WHAT TO PRODUCE:
After locating "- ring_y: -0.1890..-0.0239" in the listing below, copy that line and each one after it exactly, ending with the line that has "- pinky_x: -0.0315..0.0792".

DATA SHOWN:
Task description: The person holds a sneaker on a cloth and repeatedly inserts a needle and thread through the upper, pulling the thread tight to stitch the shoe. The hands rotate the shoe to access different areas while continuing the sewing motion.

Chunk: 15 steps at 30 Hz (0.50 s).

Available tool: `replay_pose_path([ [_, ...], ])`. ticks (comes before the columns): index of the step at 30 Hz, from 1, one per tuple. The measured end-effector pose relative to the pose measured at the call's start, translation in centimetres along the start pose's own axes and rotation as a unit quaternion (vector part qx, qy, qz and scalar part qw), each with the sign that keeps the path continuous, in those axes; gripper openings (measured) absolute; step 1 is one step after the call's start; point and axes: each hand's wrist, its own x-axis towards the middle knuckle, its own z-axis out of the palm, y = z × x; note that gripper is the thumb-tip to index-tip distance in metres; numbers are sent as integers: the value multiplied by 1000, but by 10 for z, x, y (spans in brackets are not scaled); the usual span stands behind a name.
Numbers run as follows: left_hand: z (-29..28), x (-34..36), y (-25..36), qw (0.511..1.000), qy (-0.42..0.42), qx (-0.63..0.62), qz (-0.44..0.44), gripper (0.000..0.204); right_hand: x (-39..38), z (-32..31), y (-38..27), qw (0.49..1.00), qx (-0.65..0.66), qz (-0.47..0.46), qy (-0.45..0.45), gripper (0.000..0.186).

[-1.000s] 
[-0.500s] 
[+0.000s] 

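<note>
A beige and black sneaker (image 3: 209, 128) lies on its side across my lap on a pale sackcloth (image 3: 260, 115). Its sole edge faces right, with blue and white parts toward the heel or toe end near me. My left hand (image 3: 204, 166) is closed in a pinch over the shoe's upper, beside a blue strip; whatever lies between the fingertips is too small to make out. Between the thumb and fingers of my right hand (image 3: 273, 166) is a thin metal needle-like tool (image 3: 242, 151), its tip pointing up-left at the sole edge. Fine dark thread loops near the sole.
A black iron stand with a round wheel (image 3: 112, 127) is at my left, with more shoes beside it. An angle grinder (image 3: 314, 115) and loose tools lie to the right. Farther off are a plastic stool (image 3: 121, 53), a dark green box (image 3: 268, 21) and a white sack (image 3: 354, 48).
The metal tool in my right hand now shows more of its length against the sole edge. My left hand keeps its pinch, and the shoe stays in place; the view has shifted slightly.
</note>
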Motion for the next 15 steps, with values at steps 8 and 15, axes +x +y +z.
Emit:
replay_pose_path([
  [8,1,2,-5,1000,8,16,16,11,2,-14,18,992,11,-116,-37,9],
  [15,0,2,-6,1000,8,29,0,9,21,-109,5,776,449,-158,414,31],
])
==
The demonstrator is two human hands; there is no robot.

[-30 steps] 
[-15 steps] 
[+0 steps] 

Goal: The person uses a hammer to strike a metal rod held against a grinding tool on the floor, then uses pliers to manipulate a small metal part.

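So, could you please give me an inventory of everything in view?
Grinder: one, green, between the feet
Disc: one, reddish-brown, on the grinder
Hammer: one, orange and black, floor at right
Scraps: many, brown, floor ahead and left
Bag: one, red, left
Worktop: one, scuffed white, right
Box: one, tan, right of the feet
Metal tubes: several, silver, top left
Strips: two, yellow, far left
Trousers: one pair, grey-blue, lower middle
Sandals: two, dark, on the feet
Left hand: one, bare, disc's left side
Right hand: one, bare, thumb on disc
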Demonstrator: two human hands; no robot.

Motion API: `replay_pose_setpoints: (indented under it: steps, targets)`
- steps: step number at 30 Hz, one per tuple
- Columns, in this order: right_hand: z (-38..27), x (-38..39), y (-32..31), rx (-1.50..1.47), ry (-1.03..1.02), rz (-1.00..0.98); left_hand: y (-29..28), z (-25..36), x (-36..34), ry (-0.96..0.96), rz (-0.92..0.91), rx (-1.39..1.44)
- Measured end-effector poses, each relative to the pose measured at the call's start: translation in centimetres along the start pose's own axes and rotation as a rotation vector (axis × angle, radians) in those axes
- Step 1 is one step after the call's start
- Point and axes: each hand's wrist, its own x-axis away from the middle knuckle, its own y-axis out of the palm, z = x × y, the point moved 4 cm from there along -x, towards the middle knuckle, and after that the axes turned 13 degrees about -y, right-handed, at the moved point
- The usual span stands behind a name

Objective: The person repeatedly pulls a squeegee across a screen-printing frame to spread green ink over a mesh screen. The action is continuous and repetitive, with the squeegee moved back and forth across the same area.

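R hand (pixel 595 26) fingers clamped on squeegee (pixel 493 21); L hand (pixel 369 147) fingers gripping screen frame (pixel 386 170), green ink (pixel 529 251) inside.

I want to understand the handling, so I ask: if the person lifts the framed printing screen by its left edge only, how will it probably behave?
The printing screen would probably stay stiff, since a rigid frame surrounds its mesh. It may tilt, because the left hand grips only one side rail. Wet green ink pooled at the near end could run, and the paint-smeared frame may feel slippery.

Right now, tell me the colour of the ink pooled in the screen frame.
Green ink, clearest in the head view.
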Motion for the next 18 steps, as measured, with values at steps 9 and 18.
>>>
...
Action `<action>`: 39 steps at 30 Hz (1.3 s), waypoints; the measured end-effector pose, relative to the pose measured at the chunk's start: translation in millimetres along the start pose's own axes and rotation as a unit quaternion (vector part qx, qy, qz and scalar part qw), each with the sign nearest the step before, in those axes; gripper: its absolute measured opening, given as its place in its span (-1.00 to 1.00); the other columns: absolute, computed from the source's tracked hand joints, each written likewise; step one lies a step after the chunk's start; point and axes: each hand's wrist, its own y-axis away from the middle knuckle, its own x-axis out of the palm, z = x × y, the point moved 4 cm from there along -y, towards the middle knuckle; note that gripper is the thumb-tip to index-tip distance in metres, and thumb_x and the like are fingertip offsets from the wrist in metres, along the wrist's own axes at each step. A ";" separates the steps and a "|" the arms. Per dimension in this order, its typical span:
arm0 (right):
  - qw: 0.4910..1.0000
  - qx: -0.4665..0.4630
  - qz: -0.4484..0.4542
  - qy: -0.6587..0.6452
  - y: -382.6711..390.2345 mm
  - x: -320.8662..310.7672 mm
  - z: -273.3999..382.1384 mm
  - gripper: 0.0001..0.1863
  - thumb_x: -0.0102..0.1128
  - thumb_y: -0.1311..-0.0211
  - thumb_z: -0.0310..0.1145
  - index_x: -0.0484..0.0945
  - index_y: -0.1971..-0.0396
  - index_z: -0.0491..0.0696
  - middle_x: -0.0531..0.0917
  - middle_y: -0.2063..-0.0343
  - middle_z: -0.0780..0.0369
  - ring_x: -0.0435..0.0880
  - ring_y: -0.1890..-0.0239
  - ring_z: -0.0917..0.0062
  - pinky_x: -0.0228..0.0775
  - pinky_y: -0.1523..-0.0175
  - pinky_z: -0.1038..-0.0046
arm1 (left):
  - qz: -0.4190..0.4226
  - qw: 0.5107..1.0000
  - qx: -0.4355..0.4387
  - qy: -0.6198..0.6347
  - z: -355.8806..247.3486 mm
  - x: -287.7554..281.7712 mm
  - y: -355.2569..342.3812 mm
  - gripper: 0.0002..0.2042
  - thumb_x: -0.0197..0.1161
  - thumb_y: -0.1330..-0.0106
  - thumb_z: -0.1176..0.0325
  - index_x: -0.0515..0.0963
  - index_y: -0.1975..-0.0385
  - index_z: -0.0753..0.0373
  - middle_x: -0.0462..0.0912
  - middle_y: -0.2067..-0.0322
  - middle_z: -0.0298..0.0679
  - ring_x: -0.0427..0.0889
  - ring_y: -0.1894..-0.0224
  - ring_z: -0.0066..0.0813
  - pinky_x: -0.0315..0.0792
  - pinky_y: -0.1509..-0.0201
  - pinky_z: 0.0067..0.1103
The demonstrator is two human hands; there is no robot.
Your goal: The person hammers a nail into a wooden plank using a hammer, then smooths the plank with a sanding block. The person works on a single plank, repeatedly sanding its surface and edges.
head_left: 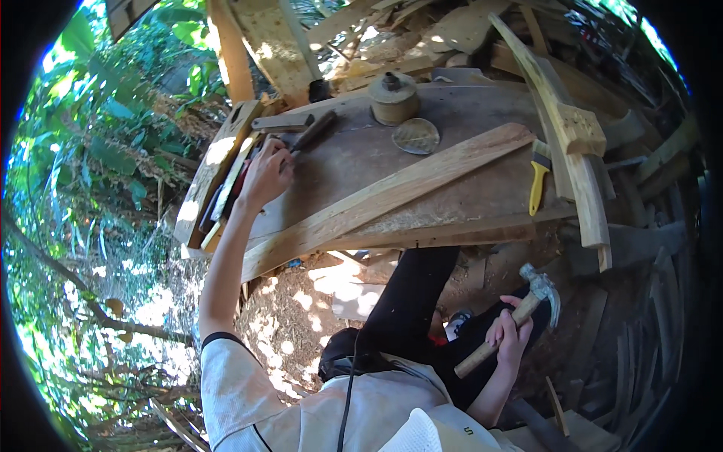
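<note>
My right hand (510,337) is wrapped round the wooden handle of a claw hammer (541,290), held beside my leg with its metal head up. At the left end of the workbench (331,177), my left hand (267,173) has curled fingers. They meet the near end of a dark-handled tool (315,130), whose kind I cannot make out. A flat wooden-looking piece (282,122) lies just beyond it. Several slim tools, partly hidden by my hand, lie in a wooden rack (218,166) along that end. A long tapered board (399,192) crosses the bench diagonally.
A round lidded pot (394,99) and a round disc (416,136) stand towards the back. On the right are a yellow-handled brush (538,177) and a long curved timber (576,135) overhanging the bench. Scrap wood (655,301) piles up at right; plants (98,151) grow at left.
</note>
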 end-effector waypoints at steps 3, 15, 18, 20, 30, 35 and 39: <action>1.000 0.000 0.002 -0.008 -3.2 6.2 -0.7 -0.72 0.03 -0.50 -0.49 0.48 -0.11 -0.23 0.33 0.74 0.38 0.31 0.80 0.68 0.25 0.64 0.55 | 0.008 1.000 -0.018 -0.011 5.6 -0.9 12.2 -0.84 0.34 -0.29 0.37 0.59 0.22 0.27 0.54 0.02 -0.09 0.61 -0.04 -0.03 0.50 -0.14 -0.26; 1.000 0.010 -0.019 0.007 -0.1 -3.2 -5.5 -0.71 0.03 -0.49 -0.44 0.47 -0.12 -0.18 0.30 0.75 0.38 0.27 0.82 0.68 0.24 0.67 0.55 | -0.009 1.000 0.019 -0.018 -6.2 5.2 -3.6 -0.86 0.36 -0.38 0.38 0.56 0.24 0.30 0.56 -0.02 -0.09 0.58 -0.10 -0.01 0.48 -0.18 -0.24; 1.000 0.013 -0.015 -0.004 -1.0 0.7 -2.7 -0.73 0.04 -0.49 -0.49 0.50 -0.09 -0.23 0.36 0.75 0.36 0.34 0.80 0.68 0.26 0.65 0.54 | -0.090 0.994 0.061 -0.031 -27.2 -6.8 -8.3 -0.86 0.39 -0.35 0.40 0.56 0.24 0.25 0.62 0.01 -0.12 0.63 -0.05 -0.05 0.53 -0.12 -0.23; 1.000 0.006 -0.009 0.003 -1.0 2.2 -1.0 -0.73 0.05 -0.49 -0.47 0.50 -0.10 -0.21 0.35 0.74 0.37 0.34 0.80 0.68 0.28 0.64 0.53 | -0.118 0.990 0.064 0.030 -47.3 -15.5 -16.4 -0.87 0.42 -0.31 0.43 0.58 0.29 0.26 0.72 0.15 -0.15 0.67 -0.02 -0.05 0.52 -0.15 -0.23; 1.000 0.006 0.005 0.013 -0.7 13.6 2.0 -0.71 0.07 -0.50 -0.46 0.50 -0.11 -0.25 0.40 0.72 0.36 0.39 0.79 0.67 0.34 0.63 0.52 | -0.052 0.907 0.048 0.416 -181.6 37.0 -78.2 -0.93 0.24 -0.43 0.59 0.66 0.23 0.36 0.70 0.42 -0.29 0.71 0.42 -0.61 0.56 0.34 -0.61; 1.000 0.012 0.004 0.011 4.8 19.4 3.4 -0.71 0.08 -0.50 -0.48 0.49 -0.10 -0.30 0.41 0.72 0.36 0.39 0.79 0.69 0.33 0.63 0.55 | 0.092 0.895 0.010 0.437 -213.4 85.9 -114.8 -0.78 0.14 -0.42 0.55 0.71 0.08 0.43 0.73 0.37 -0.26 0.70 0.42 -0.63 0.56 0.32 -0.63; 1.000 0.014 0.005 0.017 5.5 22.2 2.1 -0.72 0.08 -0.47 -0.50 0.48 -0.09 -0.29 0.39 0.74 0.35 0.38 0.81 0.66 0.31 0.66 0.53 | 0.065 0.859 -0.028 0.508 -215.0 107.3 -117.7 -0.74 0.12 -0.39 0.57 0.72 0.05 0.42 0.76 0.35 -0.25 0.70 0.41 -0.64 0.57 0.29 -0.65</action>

SOLUTION TO THE PROBLEM:
  - ring_y: -0.1890..-0.0239
  - ring_z: -0.0917..0.0062
  - pinky_x: -0.0228..0.0775
  - pinky_y: -0.1523..-0.0175
  - pinky_z: -0.1038..-0.0046
arm1 (left):
  - qz: -0.4190..0.4226
  - qw: 0.5107..1.0000
  - qx: -0.4355..0.4387
  - qy: -0.6198..0.6347
  - z: -355.8806..247.3486 mm
  - x: -287.7554..281.7712 mm
  - y: -355.2569..342.3812 mm
  - gripper: 0.0002..0.2042
  - thumb_x: -0.0197..0.1161
  - thumb_y: -0.1330..-0.0106
  - thumb_z: -0.1176..0.0325
  - index_x: -0.0515..0.0963
  - index_y: -0.1975..-0.0385
  - index_z: -0.0753..0.0373
  - middle_x: -0.0462..0.0912
  - middle_y: -0.2067..-0.0322
  - middle_z: -0.0298..0.0679
  - ring_x: -0.0427..0.0889
  - ring_y: -0.1894..-0.0224
  - ring_z: -0.0066..0.0813
  - pinky_x: -0.0315..0.0792

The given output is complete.